Jane Odiwe – Books inspired by Austen


I’m so thrilled and honoured to have Janet Todd on the blog today to delight us with an excerpt from her new novel, A Man of Genius. I’ve long been an admirer of Janet’s non-fiction books on Jane Austen, though she’s also known for her feminist works on Mary Wollstonecraft and Aphra Benn.

Janet is very kindly giving away a copy of her new book A Man of Genius, which has been described by Sarah Dunant as ‘A quirky, darkly mischievous novel about love, obsession and the burden of charisma, played out against the backdrop of Venice’s watery, decadent glory’, and by Philippa Gregory as ‘Strange and haunting, a gothic novel with a modern consciousness.’

All you have to do to for a chance to win is answer the question, “Would you rather meet Jane Austen or Lord Byron?” 

Please leave your answer in a comment at the bottom of the post. The book is very generously being offered internationally, and the competition will be open for a week. The winner’s name will be drawn from the hat on Wednesday 16th March and announced on the blog.

Here’s a little blurb to whet your appetite, and I’m sure you’ll love the excerpt that follows! You all know how I love descriptive writing, and in the scene below the passage conjures up sparkling visions of Venice that are exquisitely drawn.

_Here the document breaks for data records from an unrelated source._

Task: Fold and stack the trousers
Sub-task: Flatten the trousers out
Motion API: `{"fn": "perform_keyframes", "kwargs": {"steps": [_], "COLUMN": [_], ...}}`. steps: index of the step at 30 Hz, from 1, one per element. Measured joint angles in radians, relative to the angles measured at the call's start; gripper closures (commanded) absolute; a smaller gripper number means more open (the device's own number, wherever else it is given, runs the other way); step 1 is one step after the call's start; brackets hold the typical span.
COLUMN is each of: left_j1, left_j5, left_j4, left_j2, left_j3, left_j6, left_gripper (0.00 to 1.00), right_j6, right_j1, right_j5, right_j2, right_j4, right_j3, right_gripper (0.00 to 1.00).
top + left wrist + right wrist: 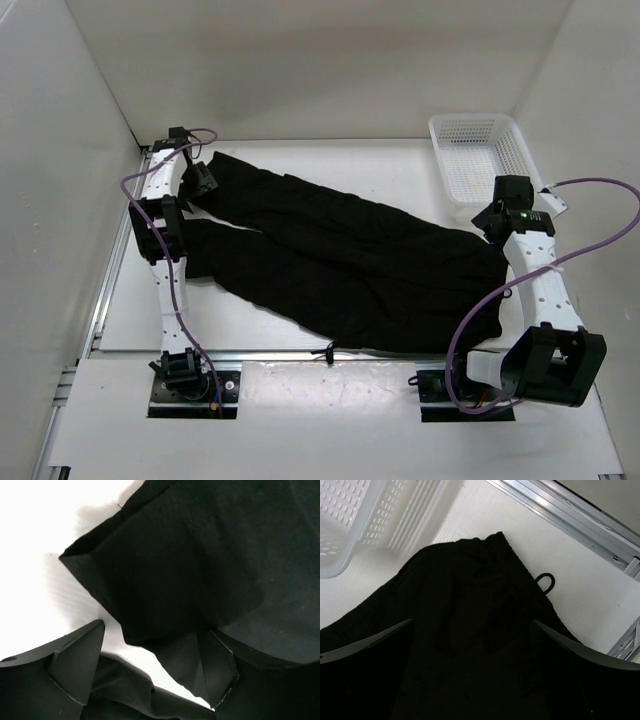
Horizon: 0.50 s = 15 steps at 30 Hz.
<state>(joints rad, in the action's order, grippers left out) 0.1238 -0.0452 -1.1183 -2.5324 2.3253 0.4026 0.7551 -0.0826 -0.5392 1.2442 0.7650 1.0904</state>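
Trousers (340, 260) flat across worktop (300, 155), legs left, waist right, no fold yet. Right pincer (472, 622) spread wide over waistband, empty. Left pincer (205, 182) at hems, jaws apart, seemingly gripping nothing. Folding, stacking all ahead.

No text, label, brand, number or sign could be read on the trousers (350, 260), the white basket (475, 150) or the table (350, 160).
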Motion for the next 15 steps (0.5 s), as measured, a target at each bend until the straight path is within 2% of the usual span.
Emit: {"fn": "perform_keyframes", "kwargs": {"steps": [2,4,5,6,9,10,11,12,14,15], "left_j1": [0.002,0.005,0.007,0.011,0.013,0.013,0.013,0.014,0.014,0.014], "left_j5": [-0.010,-0.027,-0.034,-0.051,-0.065,-0.072,-0.079,-0.084,-0.095,-0.098], "left_j4": [-0.011,-0.011,-0.016,-0.019,-0.011,-0.008,-0.002,-0.004,0.011,0.011], "left_j2": [-0.011,-0.018,-0.019,-0.014,0.028,0.061,0.111,0.165,0.294,0.361], "left_j3": [0.018,0.039,0.047,0.052,0.009,-0.026,-0.075,-0.121,-0.225,-0.272], "left_j6": [0.004,0.006,0.008,0.013,0.016,0.018,0.020,0.025,0.032,0.040], "left_gripper": [0.15,0.15,0.15,0.13,0.15,0.20,0.29,0.56,0.82,0.90], "right_j6": [-0.004,-0.028,-0.043,-0.085,-0.126,-0.142,-0.156,-0.160,-0.156,-0.153], "right_j1": [-0.005,-0.008,-0.009,-0.010,-0.009,-0.006,0.000,0.010,0.061,0.097], "right_j5": [0.000,0.007,0.018,0.058,0.128,0.165,0.200,0.237,0.301,0.330], "right_j2": [-0.013,-0.029,-0.038,-0.055,-0.067,-0.072,-0.077,-0.081,-0.085,-0.080], "right_j4": [0.003,0.013,0.014,0.011,0.003,0.000,-0.003,-0.010,-0.021,-0.021], "right_j3": [0.002,0.023,0.039,0.076,0.091,0.089,0.082,0.068,0.016,-0.014], "right_gripper": [0.00,0.06,0.18,0.34,0.70,0.90,0.96,0.99,1.00,1.00]}}
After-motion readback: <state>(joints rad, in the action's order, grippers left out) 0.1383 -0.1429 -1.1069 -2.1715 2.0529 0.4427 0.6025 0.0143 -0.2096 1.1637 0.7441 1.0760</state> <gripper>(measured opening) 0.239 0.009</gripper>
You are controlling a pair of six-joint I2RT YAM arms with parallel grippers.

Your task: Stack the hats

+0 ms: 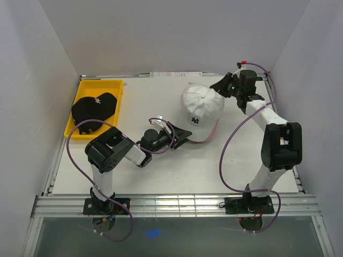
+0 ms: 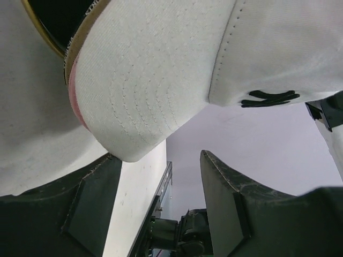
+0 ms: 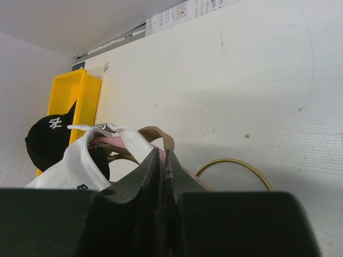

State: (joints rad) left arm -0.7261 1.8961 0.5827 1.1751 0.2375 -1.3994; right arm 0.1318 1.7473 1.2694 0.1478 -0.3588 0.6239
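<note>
Domed white fabric cap [image 1: 201, 104], stitched curved brim; black cap [image 1: 95, 107] in yellow tray [image 1: 102, 86]

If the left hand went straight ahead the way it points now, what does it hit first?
The brim of the white cap: it hangs right ahead of the open left hand, roughly in line with its opening. Exact depth unclear.

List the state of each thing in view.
white cap: upright, top of the stack.
pink cap: beneath it, brim edge showing.
tan cap: in the stack, strap showing.
black cap: in the yellow tray, unstacked.
left gripper: open, at the white brim.
right gripper: shut, behind the stack.
</note>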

Ann, a successful writer of cheap Gothic novels, becomes obsessed with Robert James, regarded by many, including himself, as a genius, with his ideas, his talk, and his band of male followers. However, their relationship becomes tortuous, as Robert descends into violence and madness. 

The pair leaves London for occupied Venice, where Ann tries to cope with the monstrous ego of her lover. Forced to flee with a stranger, she delves into her past, to be jolted by a series of revelations–about her lover, her parentage, the stranger, and herself.


She’d come to the Palazzo Savelli without Giancarlo Scrittori: he had some business to do, he said, but she suspected he wanted her to go alone. He wished both sides to be impressed.

The palazzo didn’t disappoint. It was full of glass, the chandeliers intricate, elaborate Murano, mainly white with touches of pink in the mantels. They hung, huge fossilised sea anemones from a waving sea of dark wood rafters. On the wall were ornate mirrors in panes, some flecked with rust spots, all distorting, exaggerating or decanting the scenes before them. It was hard for Ann to know where she was.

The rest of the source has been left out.